When the illustrated resonator 58 is utilized as an oscillator tuning element, it produces 20 dB less oscillator phase noise than conventional oscillators. This improvement is due to the increased power handling capability of the resonator. Lower resonator power increases the oscillator noise level. If the power in the varactor tuning capacitance is too large, capacitance distortion will cause excessive AM-FM noise conversion. Distributed resonators can handle more power than discrete resonators because the power is distributed among several low-power components.

While the principles of the invention have been illustrated and described in accordance with the preferred embodiment, it will be obvious that the invention may be modified in arrangement and detail without departing from such principles. For example, although the invention has been described in connection with a varactor-tuned shorted coaxial resonator, its principles are equally applicable to a variety of other resonator configurations. Additionally, although the present invention has been described with embodiments in which the coupling gap is formed at the end of the second inner conductor closest to the inner cavity conductor, in other embodiments the gap is formed at the other end of the conductor, i.e., at the end of the coil. It may be formed between the end 94 and the central region 96 of the end wall 90. Such an embodiment allows the coupling port to be accessed from outside the resonator, if necessary, as shown in FIG. 8.

[0020]

As described above, by using the present invention, individual circuits can be easily coupled together, and unnecessary resonance modes can be suppressed and desired resonance modes can be excited. Moreover, the individual circuit can be shielded, and when used as a tuning element of an oscillator, oscillator phase noise can be significantly reduced.

[Brief explanation of the drawing]

FIG. 1 is a cross-sectional view of a conventional short-circuited coaxial resonator.

FIG. 2 is a diagram showing transverse magnetic waves in a coaxial resonator.

FIG. 3 is a diagram showing transverse electric waves in a coaxial resonator.

FIG. 4 is a simplified cross-sectional view of a shorted coaxial resonator according to an embodiment of the invention.

FIG. 5 is a top view of a printed circuit board used in a printed circuit board resonator according to an embodiment of the present invention.

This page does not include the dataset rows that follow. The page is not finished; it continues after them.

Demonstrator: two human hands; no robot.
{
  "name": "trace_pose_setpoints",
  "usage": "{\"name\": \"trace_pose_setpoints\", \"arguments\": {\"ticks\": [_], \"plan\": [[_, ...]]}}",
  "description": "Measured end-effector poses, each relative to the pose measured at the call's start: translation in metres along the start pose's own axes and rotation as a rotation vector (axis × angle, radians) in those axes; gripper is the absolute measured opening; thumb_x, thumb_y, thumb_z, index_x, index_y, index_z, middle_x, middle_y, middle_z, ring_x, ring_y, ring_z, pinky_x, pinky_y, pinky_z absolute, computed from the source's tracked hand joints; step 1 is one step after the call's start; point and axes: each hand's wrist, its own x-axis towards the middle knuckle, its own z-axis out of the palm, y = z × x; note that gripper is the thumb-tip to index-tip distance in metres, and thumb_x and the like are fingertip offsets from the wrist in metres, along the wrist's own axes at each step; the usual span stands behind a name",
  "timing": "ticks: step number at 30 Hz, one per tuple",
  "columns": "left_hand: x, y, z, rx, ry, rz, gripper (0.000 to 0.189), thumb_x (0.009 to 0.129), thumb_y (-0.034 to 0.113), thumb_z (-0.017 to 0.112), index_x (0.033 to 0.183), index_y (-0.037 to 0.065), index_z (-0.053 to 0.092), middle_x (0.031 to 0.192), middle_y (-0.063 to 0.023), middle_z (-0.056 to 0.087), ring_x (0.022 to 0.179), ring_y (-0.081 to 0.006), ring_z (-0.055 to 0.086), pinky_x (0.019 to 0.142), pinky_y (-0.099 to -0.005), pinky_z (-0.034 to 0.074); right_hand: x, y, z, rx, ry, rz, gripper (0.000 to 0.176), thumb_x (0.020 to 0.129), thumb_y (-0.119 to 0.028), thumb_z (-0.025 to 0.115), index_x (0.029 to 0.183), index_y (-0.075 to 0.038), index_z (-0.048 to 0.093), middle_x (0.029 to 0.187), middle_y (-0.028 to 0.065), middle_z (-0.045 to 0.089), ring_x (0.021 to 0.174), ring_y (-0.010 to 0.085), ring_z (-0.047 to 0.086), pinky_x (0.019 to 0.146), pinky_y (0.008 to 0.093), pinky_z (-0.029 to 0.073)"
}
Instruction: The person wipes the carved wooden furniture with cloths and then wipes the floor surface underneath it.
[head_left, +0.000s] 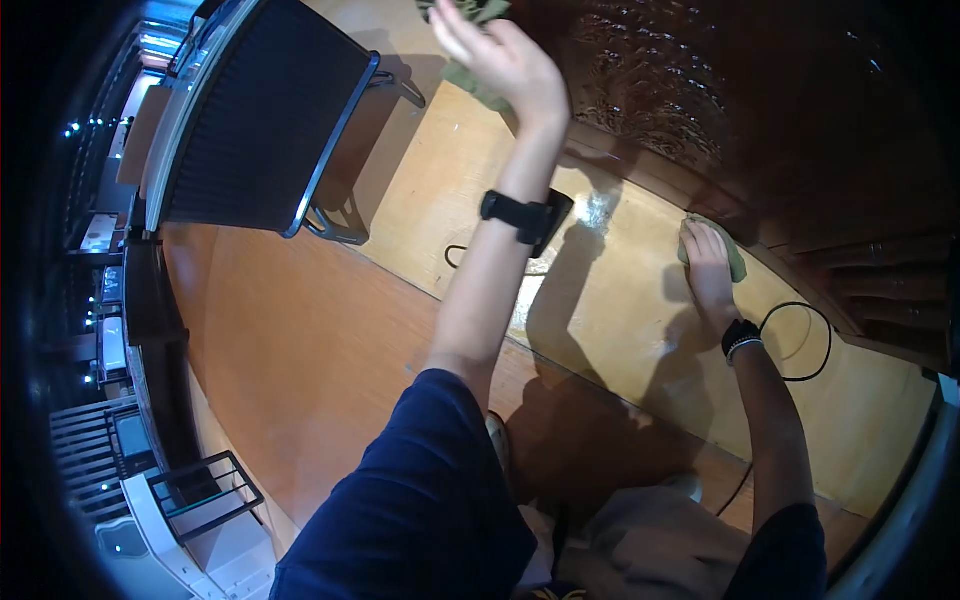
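The one view looks from the person's head, facing forward and steeply down past the sleeves (pixel 410 485) to the floor (pixel 290 320). It sits close above the arms (pixel 478 295) (a wide, bending lens, dark at the corners), the left hand (pixel 510 70) at its top edge.

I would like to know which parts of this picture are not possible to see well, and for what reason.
All in the head view:
- Upper green cloth: partly covered by the left hand and cut off by the top edge.
- Lower green cloth: its middle is under the right hand.
- Dark item by the left wrist: partly behind the forearm; I cannot tell what it is.
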Motion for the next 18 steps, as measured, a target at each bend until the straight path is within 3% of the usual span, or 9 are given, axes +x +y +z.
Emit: {"name": "trace_pose_setpoints", "arguments": {"ticks": [2, 5, 9, 11, 12, 14, 15, 18], "plan": [[-0.022, -0.005, 0.003, 0.204, -0.108, 0.112, 0.057, 0.092, 0.009, 0.035, 0.145, -0.004, 0.017, 0.149, -0.0262, 0.014, 0.137, -0.0401, 0.02, 0.112, -0.0455, 0.017, 0.0, -0.001, 0.004, -0.009, 0.013, -0.004, 0.03, 0.079, -0.004, 0.051, 0.108, -0.001, 0.057, 0.122, 0.0136, 0.055, 0.118, 0.0292, 0.05, 0.101, 0.0402, 0.039], [-0.074, -0.038, -0.008, 0.299, -0.256, 0.095, 0.061, 0.093, 0.011, 0.035, 0.146, -0.005, 0.008, 0.151, -0.0269, 0.006, 0.139, -0.0433, 0.011, 0.113, -0.0477, 0.013, -0.001, -0.002, 0.006, -0.03, 0.019, 0.005, 0.031, 0.079, -0.003, 0.05, 0.109, -0.001, 0.057, 0.122, 0.0134, 0.055, 0.118, 0.0284, 0.05, 0.101, 0.0403, 0.039], [-0.128, -0.068, -0.025, 0.33, -0.4, -0.125, 0.064, 0.096, 0.019, 0.037, 0.146, -0.004, 0.004, 0.151, -0.0266, 0.002, 0.14, -0.0427, 0.009, 0.113, -0.0471, 0.012, 0.001, -0.004, 0.006, -0.02, 0.009, 0.041, 0.031, 0.079, -0.002, 0.049, 0.109, -0.002, 0.058, 0.122, 0.0126, 0.055, 0.118, 0.0279, 0.05, 0.102, 0.0401, 0.039], [-0.14, -0.082, -0.027, 0.303, -0.369, -0.339, 0.064, 0.098, 0.028, 0.036, 0.147, -0.002, 0.007, 0.152, -0.025, 0.003, 0.14, -0.0409, 0.01, 0.114, -0.0458, 0.013, 0.0, -0.004, 0.007, -0.014, 0.001, 0.051, 0.031, 0.079, -0.002, 0.049, 0.109, -0.002, 0.058, 0.123, 0.0124, 0.055, 0.118, 0.0278, 0.049, 0.102, 0.04, 0.038], [-0.143, -0.086, -0.026, 0.301, -0.374, -0.341, 0.064, 0.098, 0.028, 0.036, 0.147, -0.002, 0.007, 0.152, -0.025, 0.003, 0.14, -0.0409, 0.01, 0.114, -0.0458, 0.013, -0.001, -0.004, 0.007, -0.011, -0.006, 0.058, 0.032, 0.079, -0.002, 0.049, 0.109, -0.002, 0.058, 0.123, 0.0123, 0.054, 0.119, 0.0278, 0.049, 0.102, 0.04, 0.038], [-0.143, -0.096, -0.023, 0.134, -0.218, -0.916, 0.071, 0.099, 0.045, 0.028, 0.147, -0.001, 0.005, 0.154, -0.0221, 0.001, 0.142, -0.0368, 0.01, 0.115, -0.0433, 0.012, -0.003, -0.004, 0.006, -0.016, -0.008, 0.06, 0.032, 0.079, -0.003, 0.049, 0.11, -0.002, 0.057, 0.124, 0.0123, 0.054, 0.12, 0.0278, 0.048, 0.102, 0.04, 0.038], [-0.148, -0.124, -0.026, 0.154, -0.223, -1.046, 0.077, 0.097, 0.054, 0.024, 0.148, -0.001, 0.005, 0.155, -0.0199, 0.002, 0.142, -0.0338, 0.009, 0.115, -0.0416, 0.012, -0.002, -0.004, 0.006, -0.021, -0.008, 0.056, 0.032, 0.08, -0.003, 0.049, 0.11, -0.002, 0.057, 0.124, 0.0123, 0.054, 0.12, 0.0278, 0.048, 0.103, 0.0401, 0.038], [-0.134, -0.137, -0.025, 0.025, -0.136, -1.207, 0.072, 0.098, 0.048, 0.027, 0.148, 0.001, 0.006, 0.155, -0.0194, 0.006, 0.143, -0.0323, 0.008, 0.116, -0.0404, 0.01, -0.002, -0.004, 0.005, -0.003, -0.02, 0.057, 0.032, 0.081, -0.004, 0.048, 0.112, -0.002, 0.056, 0.124, 0.0123, 0.053, 0.121, 0.0281, 0.047, 0.104, 0.0402, 0.037]]}}
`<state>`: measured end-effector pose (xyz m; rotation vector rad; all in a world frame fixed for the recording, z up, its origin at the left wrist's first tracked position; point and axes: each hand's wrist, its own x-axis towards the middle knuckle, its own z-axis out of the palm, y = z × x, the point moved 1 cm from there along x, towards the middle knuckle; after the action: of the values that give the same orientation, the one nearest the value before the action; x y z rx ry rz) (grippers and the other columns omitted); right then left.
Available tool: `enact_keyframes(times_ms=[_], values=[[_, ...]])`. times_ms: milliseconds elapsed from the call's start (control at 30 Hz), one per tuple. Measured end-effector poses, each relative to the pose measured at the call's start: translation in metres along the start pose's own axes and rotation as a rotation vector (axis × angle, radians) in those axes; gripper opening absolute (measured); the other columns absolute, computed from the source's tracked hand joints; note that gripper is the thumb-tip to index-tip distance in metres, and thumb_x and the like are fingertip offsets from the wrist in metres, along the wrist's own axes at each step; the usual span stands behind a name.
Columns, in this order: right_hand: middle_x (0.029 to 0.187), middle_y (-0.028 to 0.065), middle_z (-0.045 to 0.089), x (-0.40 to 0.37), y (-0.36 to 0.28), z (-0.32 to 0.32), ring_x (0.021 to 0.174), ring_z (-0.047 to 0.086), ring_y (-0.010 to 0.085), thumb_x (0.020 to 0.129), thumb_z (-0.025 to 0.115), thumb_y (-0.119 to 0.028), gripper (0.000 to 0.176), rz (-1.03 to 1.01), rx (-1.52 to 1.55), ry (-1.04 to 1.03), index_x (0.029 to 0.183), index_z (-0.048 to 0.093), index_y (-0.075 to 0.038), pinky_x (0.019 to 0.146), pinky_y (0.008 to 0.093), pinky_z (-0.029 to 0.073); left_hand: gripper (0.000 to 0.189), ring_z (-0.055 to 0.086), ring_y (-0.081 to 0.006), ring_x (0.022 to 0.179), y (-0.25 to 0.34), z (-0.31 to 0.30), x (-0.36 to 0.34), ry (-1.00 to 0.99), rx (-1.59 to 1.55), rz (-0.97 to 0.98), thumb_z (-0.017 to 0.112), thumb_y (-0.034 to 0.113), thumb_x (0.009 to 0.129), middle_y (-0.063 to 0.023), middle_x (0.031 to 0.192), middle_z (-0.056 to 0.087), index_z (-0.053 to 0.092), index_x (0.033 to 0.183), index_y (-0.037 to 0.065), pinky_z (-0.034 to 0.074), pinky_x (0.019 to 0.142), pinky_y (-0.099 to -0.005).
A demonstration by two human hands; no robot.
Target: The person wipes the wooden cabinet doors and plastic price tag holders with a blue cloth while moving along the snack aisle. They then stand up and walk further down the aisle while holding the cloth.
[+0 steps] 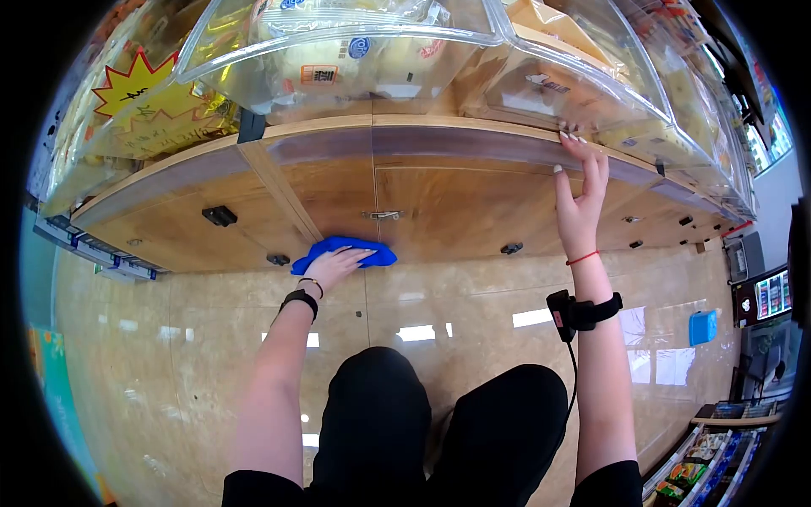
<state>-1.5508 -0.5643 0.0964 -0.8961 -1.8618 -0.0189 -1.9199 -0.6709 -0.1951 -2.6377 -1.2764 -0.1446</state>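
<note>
My left hand (335, 266) presses flat on a blue cloth (342, 250) against the bottom of a wooden cabinet door (439, 211), just above the floor. My right hand (579, 198) is raised, its fingers resting on the wooden ledge (473, 139) that runs above the doors. It holds nothing. A black band is on the left wrist. On the right wrist are a red string and a black strapped device with a cable. My knees in black trousers are bent below.
Clear plastic bins (338, 51) of packaged goods sit above the ledge, with a yellow starburst sign (135, 84) at left. The floor (473, 313) is glossy beige tile. A small blue object (702, 326) lies on it at right, near a shelf of goods (710, 465).
</note>
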Motion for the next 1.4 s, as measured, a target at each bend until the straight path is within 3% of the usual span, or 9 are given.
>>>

6 is a cross-sectional view taken along line 6-6 of FIG. 5. FIG.

FIG. 7 is a schematic diagram of an oscillator in which a resonator according to the invention is used.

FIG. 8 is a diagram showing another embodiment of the present invention.

[Explanation of symbols]

Claims (1)

[Claims] 1. A substrate, a first plurality of interconnected conductive vias passing through the substrate and forming a hollow inner conductor, and a first plurality of interconnected conductive vias passing through the substrate and forming a hollow outer conductor. a second plurality of conductive vias, a conductive member connecting the inner conductor and the outer conductor on a second side of the substrate, and coupling the inner conductor and the outer conductor on the first side of the substrate; a plurality of capacitive elements; a conductive can member whose periphery is connected to the external conductor on a first surface of the substrate and electrically shields the first surface; and a conductive can member in the center of the conductive can member. an inductive conductor having a first end coupled to the periphery of the inner conductor and a second end thereof coupled to the periphery of the inner conductor.